How to find ideal number of parallel processes to run with python multiprocessing?

Question

Trying to find out the correct number of parallel processes to run with python multiprocessing.

Scripts below are run on an 8-core, 32 GB (Ubuntu 18.04) machine. (There were only system processes and basic user processes running while the below was tested.)

Tested multiprocessing.Pool and apply_async with the following:

from multiprocessing import current_process, Pool, cpu_count
from datetime import datetime
import time

num_processes = 1 # vary this

print(f"Starting at {datetime.now()}")
start = time.perf_counter()

print(f"# CPUs = {cpu_count()}") # 8
num_procs = 5 * cpu_count() # 40


def cpu_heavy_fn():
    s = time.perf_counter()
    print(f"{datetime.now()}: {current_process().name}")
    x = 1
    for i in range(1, int(1e7)):
        x = x * i
        x = x / i
    t_taken = round(time.perf_counter() - s, 2)
    return t_taken, current_process().name


pool = Pool(processes=num_processes)

multiple_results = [pool.apply_async(cpu_heavy_fn, ()) for i in range(num_procs)]
results = [res.get() for res in multiple_results]
for r in results:
    print(r[0], r[1])

print(f"Done at {datetime.now()}")
print(f"Time taken = {time.perf_counter() - start}s")

Here are the results:

num_processes total_time_taken
1 28.25
2 14.28
3 10.2
4 7.35
5 7.89
6 8.03
7 8.41
8 8.72
9 8.75
16 8.7
40 9.53

The following make sense to me:

Running one process at a time takes about 0.7 seconds for each process, so running 40 should take about 28s, which agrees with what we observe above.
Running 2 processes at a time should halve the time and this is observed above (~14s).
Running 4 processes at a time should further halve the time and this is observed above (~7s).
Increasing parallelism to more than the number of cores (8) should degrade performance (due to CPU contention) and this is observed (sort of).

What doesn't make sense is:

Why does running 8 in parallel not twice as fast as running 4 in parallel i.e. why is it not ~3.5s?
Why is running 5 to 8 in parallel at a time worse than running 4 at a time?
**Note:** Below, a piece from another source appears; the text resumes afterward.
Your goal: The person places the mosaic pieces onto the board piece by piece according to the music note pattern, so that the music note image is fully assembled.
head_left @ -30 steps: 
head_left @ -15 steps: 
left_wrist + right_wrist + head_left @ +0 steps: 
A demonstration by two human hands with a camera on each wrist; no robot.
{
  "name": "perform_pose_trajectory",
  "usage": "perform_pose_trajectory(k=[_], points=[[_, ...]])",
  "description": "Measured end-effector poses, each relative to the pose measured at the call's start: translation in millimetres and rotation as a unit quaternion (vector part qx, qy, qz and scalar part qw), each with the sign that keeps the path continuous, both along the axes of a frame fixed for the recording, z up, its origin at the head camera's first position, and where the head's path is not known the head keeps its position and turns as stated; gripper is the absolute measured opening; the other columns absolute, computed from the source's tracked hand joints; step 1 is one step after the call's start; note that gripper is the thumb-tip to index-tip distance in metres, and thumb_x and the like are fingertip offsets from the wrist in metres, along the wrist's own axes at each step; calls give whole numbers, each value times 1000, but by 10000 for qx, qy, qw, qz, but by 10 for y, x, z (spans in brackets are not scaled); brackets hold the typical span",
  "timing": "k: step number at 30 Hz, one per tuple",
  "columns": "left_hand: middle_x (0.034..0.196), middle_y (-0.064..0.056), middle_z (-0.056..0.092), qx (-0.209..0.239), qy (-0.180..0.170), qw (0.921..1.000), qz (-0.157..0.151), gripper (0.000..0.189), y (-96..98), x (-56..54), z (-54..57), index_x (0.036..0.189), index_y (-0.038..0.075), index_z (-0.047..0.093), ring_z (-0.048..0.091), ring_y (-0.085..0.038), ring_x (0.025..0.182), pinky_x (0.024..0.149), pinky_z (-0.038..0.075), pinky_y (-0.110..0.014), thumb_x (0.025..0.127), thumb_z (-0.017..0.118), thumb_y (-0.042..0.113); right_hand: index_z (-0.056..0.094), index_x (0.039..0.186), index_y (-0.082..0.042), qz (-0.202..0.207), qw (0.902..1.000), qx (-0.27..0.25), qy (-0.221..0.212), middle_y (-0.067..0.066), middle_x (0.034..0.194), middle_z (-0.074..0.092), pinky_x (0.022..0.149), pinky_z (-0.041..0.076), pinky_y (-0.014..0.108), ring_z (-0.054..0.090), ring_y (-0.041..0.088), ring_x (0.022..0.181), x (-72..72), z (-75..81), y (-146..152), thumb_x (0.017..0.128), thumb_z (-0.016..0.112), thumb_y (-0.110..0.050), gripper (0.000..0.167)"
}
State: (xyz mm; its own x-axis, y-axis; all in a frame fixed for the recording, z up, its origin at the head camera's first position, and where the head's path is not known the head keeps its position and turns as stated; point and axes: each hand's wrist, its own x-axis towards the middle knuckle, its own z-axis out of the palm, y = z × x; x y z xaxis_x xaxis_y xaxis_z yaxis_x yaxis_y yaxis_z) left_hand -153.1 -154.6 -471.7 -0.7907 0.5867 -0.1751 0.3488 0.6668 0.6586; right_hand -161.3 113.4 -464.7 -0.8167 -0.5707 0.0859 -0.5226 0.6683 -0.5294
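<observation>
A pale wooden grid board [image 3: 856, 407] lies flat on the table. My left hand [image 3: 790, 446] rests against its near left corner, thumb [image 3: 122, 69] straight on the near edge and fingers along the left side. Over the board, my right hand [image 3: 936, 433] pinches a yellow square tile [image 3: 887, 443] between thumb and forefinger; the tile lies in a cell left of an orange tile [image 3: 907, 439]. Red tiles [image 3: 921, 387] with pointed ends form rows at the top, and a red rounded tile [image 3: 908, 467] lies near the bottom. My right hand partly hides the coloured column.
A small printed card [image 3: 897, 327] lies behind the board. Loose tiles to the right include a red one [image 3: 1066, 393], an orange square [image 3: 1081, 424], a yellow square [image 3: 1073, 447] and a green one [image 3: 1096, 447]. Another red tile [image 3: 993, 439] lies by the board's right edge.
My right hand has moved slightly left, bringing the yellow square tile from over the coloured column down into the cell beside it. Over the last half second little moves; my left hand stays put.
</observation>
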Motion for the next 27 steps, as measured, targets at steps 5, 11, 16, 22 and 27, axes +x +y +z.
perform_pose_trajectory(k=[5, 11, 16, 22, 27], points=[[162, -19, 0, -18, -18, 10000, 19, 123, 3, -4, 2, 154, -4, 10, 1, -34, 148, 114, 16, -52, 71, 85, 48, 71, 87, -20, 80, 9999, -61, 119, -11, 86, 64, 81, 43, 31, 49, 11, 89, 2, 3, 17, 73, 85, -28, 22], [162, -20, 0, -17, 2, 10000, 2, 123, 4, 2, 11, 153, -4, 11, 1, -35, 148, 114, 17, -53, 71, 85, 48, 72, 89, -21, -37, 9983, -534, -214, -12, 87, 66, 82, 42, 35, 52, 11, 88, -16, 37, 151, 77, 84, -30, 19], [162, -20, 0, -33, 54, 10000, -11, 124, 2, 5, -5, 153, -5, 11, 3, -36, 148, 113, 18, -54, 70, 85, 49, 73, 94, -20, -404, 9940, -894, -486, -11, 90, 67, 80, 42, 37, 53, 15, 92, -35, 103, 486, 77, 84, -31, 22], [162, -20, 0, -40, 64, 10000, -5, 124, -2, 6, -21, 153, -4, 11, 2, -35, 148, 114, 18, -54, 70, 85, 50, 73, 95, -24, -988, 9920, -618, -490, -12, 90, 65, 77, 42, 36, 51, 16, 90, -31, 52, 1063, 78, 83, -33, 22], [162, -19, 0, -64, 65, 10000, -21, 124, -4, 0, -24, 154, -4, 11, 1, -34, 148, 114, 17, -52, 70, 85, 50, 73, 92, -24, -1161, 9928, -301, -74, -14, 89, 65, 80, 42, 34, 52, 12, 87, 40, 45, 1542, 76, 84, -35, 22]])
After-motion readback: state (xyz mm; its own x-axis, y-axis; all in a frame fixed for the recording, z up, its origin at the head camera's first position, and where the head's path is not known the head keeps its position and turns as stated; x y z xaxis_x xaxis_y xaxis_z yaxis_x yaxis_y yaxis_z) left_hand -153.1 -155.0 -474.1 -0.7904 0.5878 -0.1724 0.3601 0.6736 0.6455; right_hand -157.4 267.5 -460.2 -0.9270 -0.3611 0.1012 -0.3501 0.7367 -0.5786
There are 8 cores, but still why is the overall run time worse? (When running 8 in parallel, htop showed all CPUs at near 100% utilization. When running 4 in parallel, only 4 of them were at 100% which makes sense.)

How many tabs do you see in the performance tab in task manger? Need some more context about your hardware to answer. — Edeki Okoh, Mar 04 '20 at 18:14
It is Standard_D8s_v3 (8 vcpus, 32 GiB memory) Azure VM: https://learn.microsoft.com/en-us/azure/virtual-machines/dv3-dsv3-series — arun, Mar 04 '20 at 23:43

score 5 · Answer 1 · edited May 29 '22 at 09:07

Q : "Why is running 5 to 8 in parallel at a time worse than running 4 at a time?"

Well, there are several reasons and we will start from a static, easiest observable one :

Since the silicon design ( for which they used a few hardware tricks ) does not scale beyond the 4.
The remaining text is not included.